Adesso i $indakati di $inistra hanno trovato il loro nuovo mantra, da invocare ad ogni occasione: la “guerra tra poveri”. Termine con cui vogliono indicare la competizione tra ticinesi e frontalieri e/o stranieri per avere un posto di lavoro in Ticino. Si tratta di una definizione sbagliata. Infatti quella in corso non è una guerra, bensì un’invasione da parte di lavoratori in arrivo dall’estero che vorrebbero trovare un’occupazione in Ticino a scapito dei residenti: “a scapito” non perché vogliano male ai ticinesi ma semplicemente perché nel nostro Cantone di lavoro per tutti non ce n’è. E ci mancherebbe che i Ticinesi non potessero difendersi da questa invasione.
Al proposito occorre rimettere la chiesa al centro del villaggio.
Punto primo: la guerra tra poveri l’hanno creata proprio quelli che la denunciano, ossia gli spalancatori di frontiere tra cui i $indakati di $inistra. I quali, invece di difendere i lavoratori, organizzano patetiche manifestazioni contro il Mattino e la Lega (vedi quella in programma sabato 19 ottobre). Gli spalancatori di frontiere hanno sempre sostenuto ad oltranza la libera circolazione delle persone, la quale dice che non si possono porre limiti quantitativi al numero dei frontalieri presenti in Ticino, e neppure ai frontalieri. Gli spalancatori di frontiere sono anche contrari ai contingenti.
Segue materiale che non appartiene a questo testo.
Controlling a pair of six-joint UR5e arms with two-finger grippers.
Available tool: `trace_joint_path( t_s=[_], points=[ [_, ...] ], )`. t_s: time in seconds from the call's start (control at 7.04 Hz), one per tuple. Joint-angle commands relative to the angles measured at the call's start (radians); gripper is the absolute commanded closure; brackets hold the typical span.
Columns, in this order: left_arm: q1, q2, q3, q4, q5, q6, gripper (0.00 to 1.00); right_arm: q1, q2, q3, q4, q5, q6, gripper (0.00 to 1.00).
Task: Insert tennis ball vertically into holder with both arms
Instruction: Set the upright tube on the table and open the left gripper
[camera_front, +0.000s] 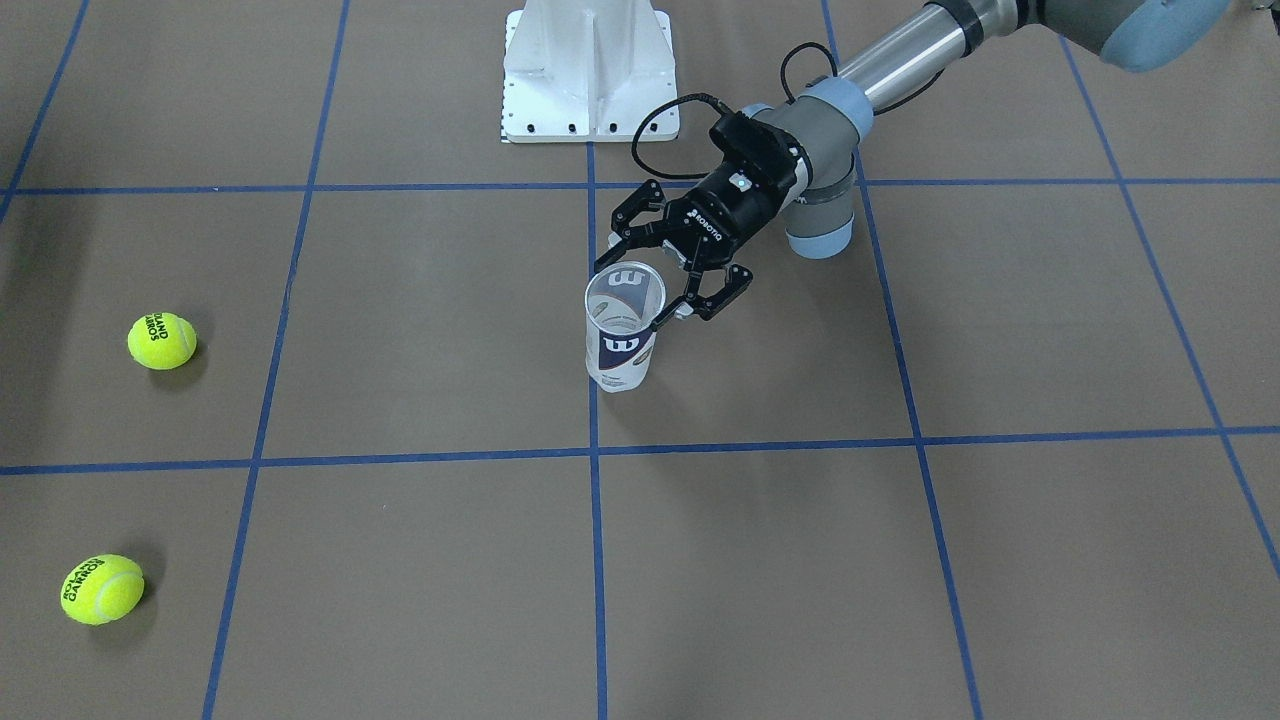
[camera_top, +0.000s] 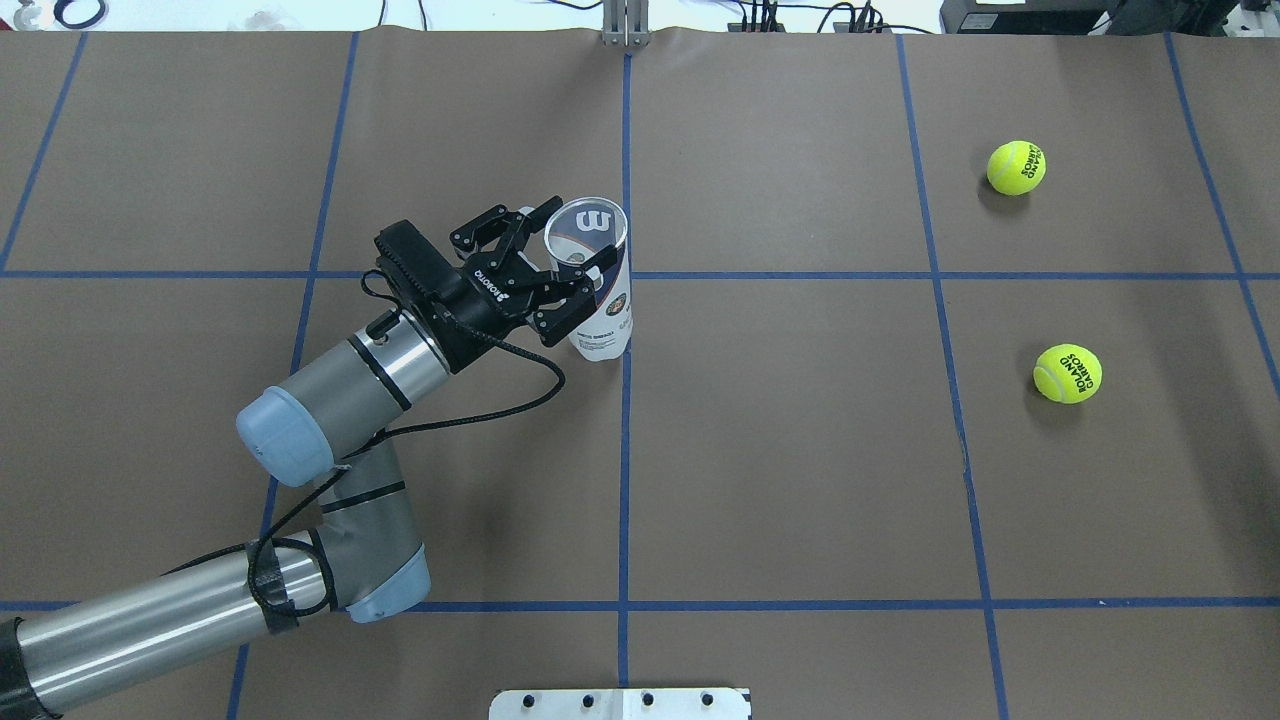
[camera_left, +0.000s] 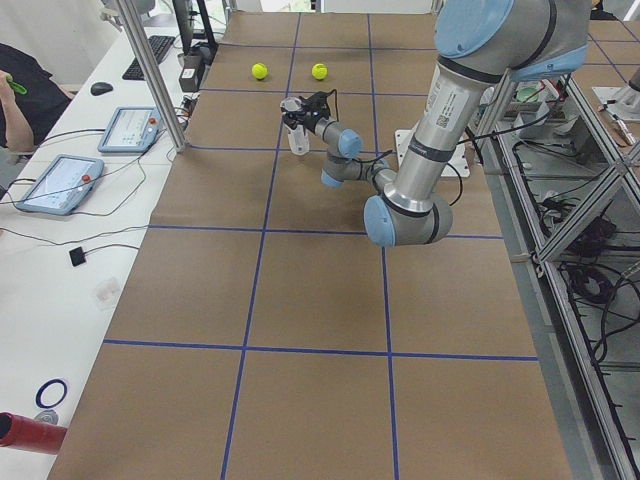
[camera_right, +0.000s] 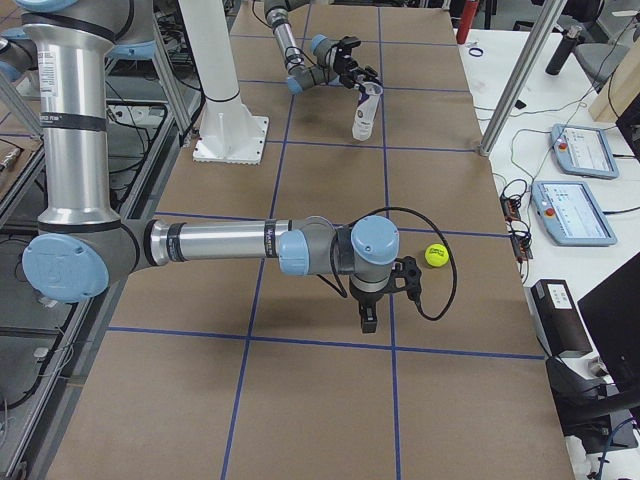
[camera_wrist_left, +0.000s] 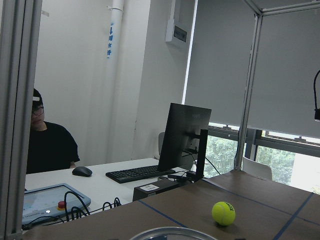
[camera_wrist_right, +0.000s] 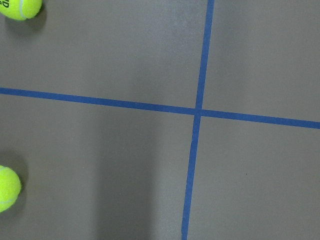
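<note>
The holder (camera_front: 620, 345) stood upright at the centre of the table, right on a crossing of blue tape lines (camera_front: 593, 560). The left gripper (camera_front: 633, 293) had its fingers spread either side of the rim, and whether they pinched or just bracketed it was impossible to call. The right gripper (camera_right: 368, 318) pointed down near a tennis ball (camera_right: 435, 256), with no telling whether it was parted or closed. Under it all was the brown table (camera_front: 900, 560). Beyond it were a monitor (camera_wrist_left: 185, 135) and a seated person in black (camera_wrist_left: 47, 150).

Brown paper table (camera_top: 800, 450), gridded with blue tape (camera_top: 800, 275). Alongside it, a white desk (camera_left: 50, 300) with tablets (camera_left: 58, 184), keyboard (camera_wrist_left: 140, 173), mouse (camera_wrist_left: 82, 171) and black monitor (camera_wrist_left: 185, 135). Grey blinds (camera_wrist_left: 220, 65) hang low, with daylight and greenery (camera_wrist_left: 222, 150) beneath. The wall (camera_wrist_left: 75, 75) is plain white.
</note>
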Motion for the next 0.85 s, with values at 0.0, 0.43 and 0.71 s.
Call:
trace_joint_path(
  t_s=[0.0,0.43,0.71],
  points=[
    [0.001,-0.001,0.013,-0.007,0.001,0.044,0.68,0.000,0.000,0.000,0.000,0.000,0.000,0.01],
    [0.003,-0.003,0.036,-0.038,0.001,0.044,0.66,0.000,0.000,-0.003,0.000,0.000,0.000,0.00],
    [0.003,-0.007,0.045,-0.043,0.002,0.044,0.52,0.000,0.000,-0.008,-0.002,0.000,0.000,0.00]
  ],
)
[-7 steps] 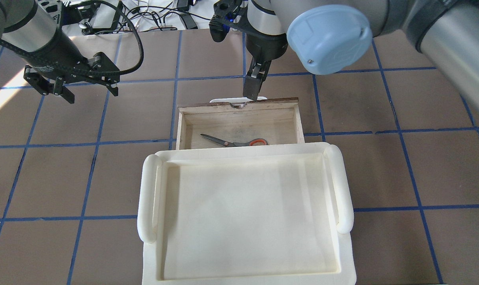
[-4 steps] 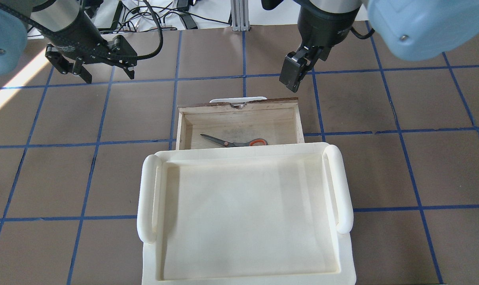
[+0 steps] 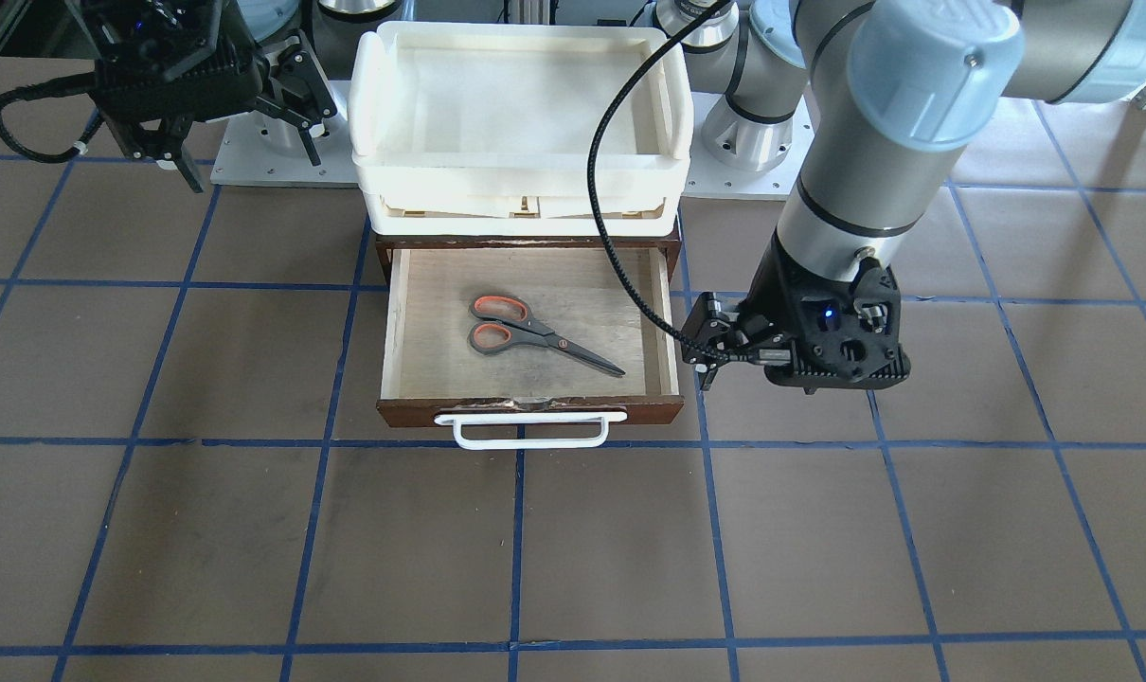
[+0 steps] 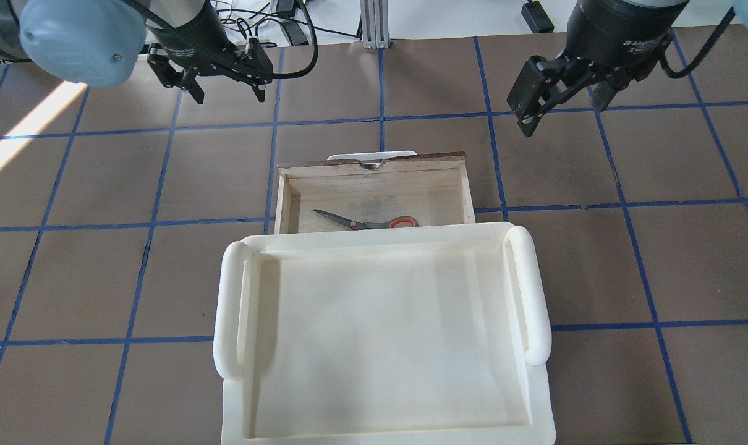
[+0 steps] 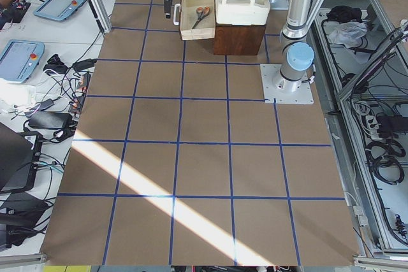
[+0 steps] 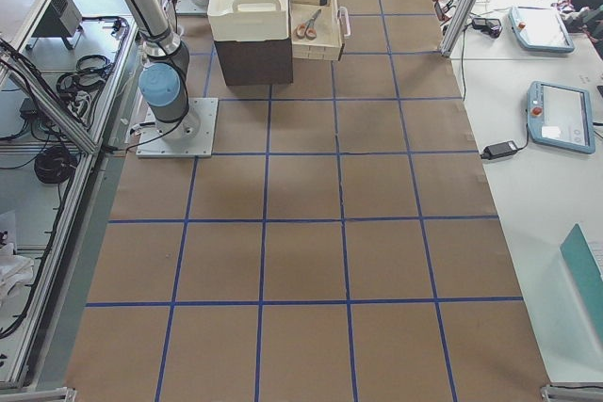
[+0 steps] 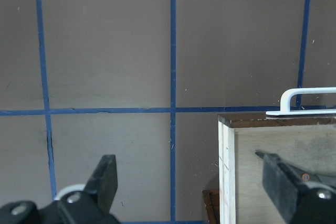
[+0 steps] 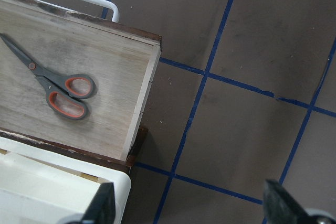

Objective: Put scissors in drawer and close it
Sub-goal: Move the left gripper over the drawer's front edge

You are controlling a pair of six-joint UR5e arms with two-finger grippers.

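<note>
The scissors lie flat inside the drawer, which stands pulled out with its white handle free. They also show in the overhead view and the right wrist view. My left gripper is open and empty, above the table off the drawer's left front corner; it also shows in the front view. My right gripper is open and empty, raised off the drawer's right side and clear of the handle.
A white plastic tray sits on the dark brown cabinet that houses the drawer, seen in the front view too. The brown table with blue grid tape surrounds it. Cables lie past the table's far edge.
My right gripper has left the drawer handle, risen to the right and opened. My left gripper has swung right and further away. Drawer and scissors have not moved.
</note>
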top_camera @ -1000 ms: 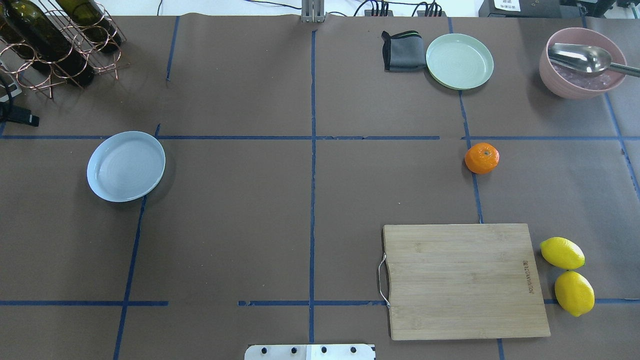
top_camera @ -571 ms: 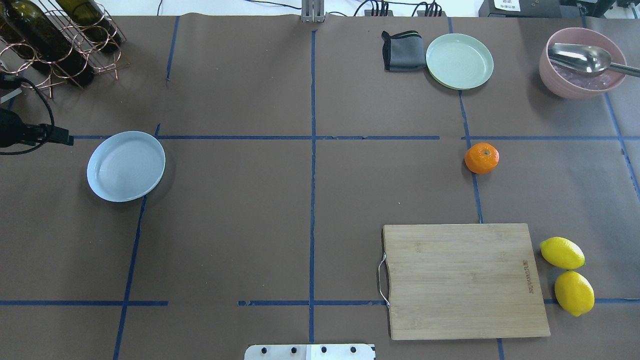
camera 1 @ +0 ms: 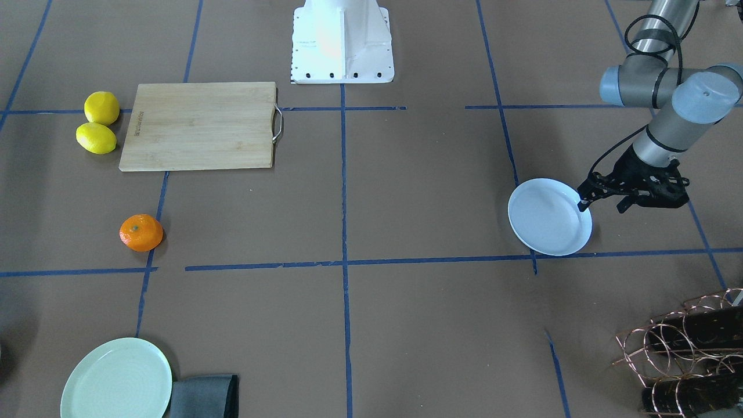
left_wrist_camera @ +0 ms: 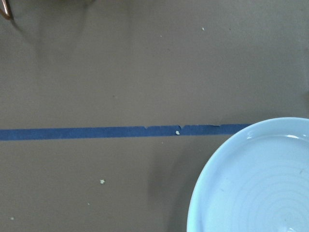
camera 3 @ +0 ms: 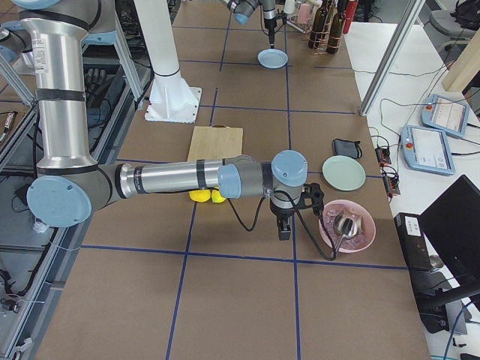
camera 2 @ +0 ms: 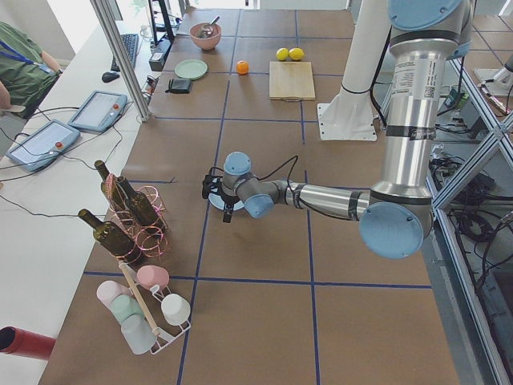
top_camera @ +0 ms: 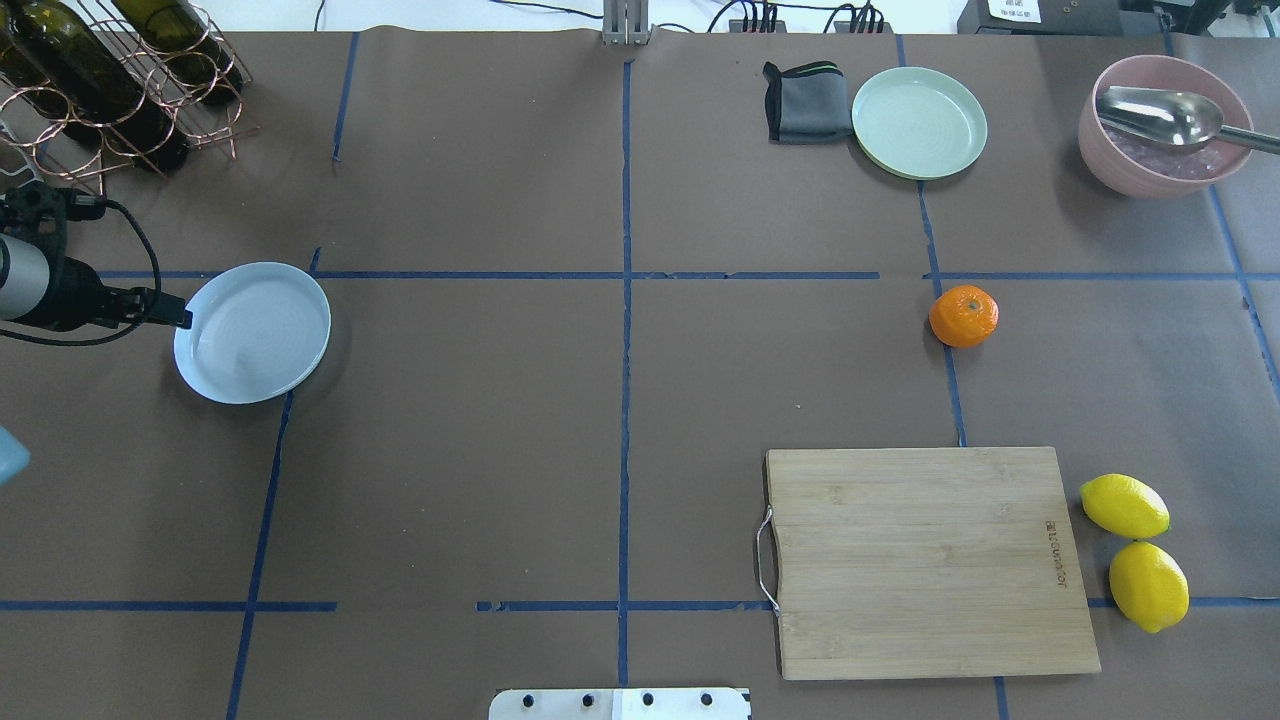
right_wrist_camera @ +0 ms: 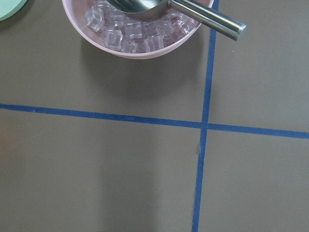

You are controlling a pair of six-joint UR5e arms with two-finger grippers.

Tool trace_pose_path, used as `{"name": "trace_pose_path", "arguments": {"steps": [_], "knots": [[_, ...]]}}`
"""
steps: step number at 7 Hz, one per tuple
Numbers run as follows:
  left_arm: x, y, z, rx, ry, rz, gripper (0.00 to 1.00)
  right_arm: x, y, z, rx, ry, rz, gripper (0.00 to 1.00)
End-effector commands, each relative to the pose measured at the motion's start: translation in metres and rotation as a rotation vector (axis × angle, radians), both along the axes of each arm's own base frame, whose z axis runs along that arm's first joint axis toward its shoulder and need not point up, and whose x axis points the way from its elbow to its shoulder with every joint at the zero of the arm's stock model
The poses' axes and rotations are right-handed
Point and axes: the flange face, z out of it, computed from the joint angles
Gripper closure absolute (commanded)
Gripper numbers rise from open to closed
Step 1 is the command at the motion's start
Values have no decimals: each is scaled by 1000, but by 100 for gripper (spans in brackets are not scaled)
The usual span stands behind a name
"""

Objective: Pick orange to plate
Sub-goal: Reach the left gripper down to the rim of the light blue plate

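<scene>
**Orange lies far from the white plate; left gripper hangs at the plate's edge**

A brown paper-covered table (top_camera: 500,400) marked with blue tape lines, seen from above. The orange (top_camera: 963,316) sits on the paper in the robot's right half, on a tape line, between a pale green plate (top_camera: 919,122) farther back and a wooden cutting board (top_camera: 930,560) nearer the robot. Nothing is touching it. The white plate (top_camera: 252,333) lies flat in the robot's left half, well apart from the orange.

The left gripper (top_camera: 182,319) points down at the plate's outer edge, on the side away from the orange. Its wrist camera looks down on the rim from above. How far apart its fingers are cannot be told, nor whether they touch the rim.

The right gripper (camera 3: 284,231) shows only in the side view. It hangs over the paper just beside a pink bowl (top_camera: 1090,150) of ice cubes with a metal scoop (top_camera: 1160,115) in it. Whether its fingers are apart or together cannot be told.

Two lemons (top_camera: 1125,505) lie touching each other beside the board. A grey cloth (top_camera: 800,102) sits against the green plate. A copper wine rack (top_camera: 110,80) with bottles stands at the far left corner.
</scene>
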Motion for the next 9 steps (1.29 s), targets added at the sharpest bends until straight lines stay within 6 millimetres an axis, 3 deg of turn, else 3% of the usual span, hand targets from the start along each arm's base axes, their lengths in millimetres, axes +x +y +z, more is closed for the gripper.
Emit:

Punto secondo: contrariamente alle solite ritrite accuse di razzismo e xenofobia messe in giro dal partito dell’odio per denigrare e delegittimare chi combatte la devastante libera circolazione delle persone e la scriteriata demolizione di frontiere, i ticinesi non sono né razzisti né xenofobi. I ticinesi vogliono solo poter trovare un lavoro in casa in propria. Chiedono la dignità di potersi mantenere con le proprie forze. Di poter avere un futuro senza andare ad ingrossare le fila dell’assistenza.
Punto terzo: il numero dei casi d’assistenza aumenta in modo allarmante. A Lugano la spesa per le prestazioni assistenziali è raddoppiata in pochi anni, per il 2014 bisognerà fare i conti (anche a seguito del progressivo scarica-barile cantonale) con una cifra vicina ai 6 milioni, assolutamente senza precedenti. Queste spese le pagano tutti i contribuenti. E dimostrano che il soppiantamento dei residenti ad opera di frontalieri a padroncini è una triste realtà, altro che invenzioni della Lega populista e razzista!
Punto quarto: i sindacati ammettano che difendono i frontalieri perché anche questi ultimi pagano le quote sindacali (se immaginiamo che su 60mila frontalieri anche solo la metà siano sindacalizzati, ne ricaviamo un business plurimilionario). Visto dunque che i frontalieri pagano cospicue quote, i sindacati non possono sostenere la sacrosanta priorità dei residenti. Per cui si producono in penose accuse di “razzismo e xenofobia” nel vano tentativo di nascondere i propri altarini.
Punto quinto: i $indakati di $inistra, quelli che accusano i ticinesi di razzismo e xenofobia comincino a chiedere agli italiani residenti cosa ne pensano dei loro connazionali frontalieri.
A dare la stura all’ennesima patetica dichiarazione sulla sedicente “guerra tra proveri” il caso di una signora di Napoli, che si era recata ad un colloquio per lavorare in un call center a Lugano (vedi riquadro): la donna, come ha dichiarato il potenziale datore di lavoro, non è stata assunta a causa del suo accento meridionale. Scandalo di UNIA che strilla alla xenofobia. Ed infatti ci mancherebbe che, con tutti i ticinesi disoccupati che ci sono, si andasse ad assumere napoletani. Se il datore di lavoro in questione ha scelto un ticinese (cosa che non è data di sapere) merita un plauso. Il fatto invece che i $indakati si scandalizzino dovrebbe far riflettere i ticinesi che pagano le affiliazioni, e non proprio a buon mercato.